(DATA PROVIDED)
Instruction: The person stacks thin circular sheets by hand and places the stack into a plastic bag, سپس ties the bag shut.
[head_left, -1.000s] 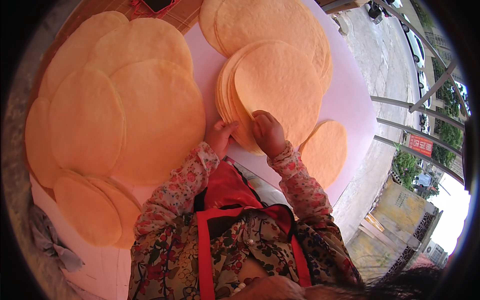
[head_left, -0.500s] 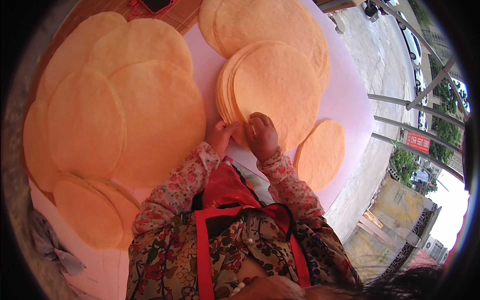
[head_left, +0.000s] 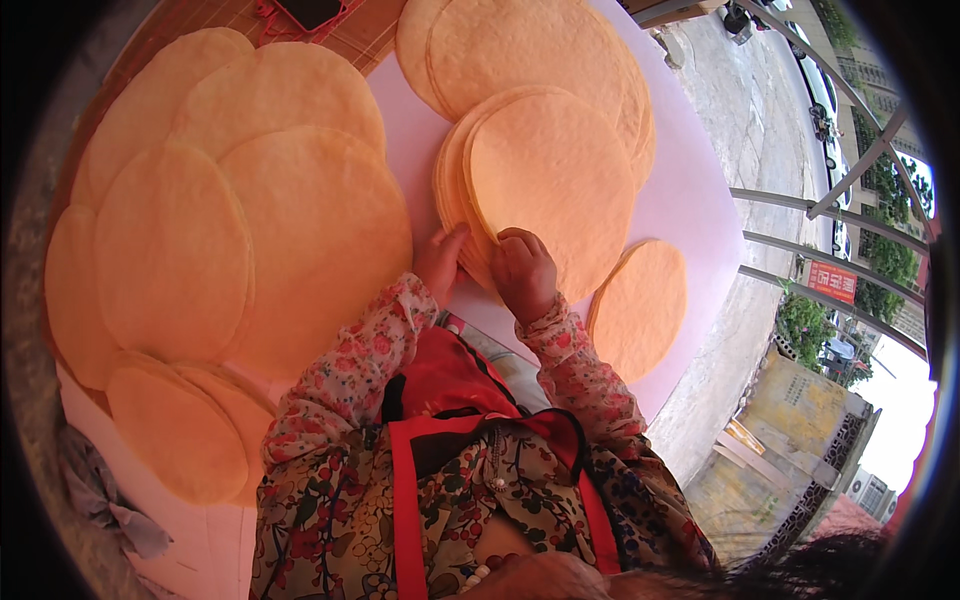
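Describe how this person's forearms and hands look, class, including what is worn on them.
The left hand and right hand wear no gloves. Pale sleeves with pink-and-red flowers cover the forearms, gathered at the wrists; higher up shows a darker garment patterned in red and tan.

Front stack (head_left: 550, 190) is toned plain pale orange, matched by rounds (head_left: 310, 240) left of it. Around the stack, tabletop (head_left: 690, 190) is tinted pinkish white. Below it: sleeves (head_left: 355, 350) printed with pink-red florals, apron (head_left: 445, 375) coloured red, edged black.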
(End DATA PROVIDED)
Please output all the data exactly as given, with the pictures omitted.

Instruction: The person stacks thin circular sheets by hand and places the stack into a plastic bag, سپس ties the bag shut.
[head_left, -1.000s] 
[head_left, -0.500s] 
[head_left, +0.000s] 
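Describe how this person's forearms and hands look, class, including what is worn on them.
The left hand and right hand wear no gloves. Pale sleeves with pink-and-red flowers cover the forearms, gathered at the wrists; higher up shows a darker garment patterned in red and tan.

Front stack (head_left: 550, 190) is toned plain pale orange, matched by rounds (head_left: 310, 240) left of it. Around the stack, tabletop (head_left: 690, 190) is tinted pinkish white. Below it: sleeves (head_left: 355, 350) printed with pink-red florals, apron (head_left: 445, 375) coloured red, edged black.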

This concludes the response to the exercise.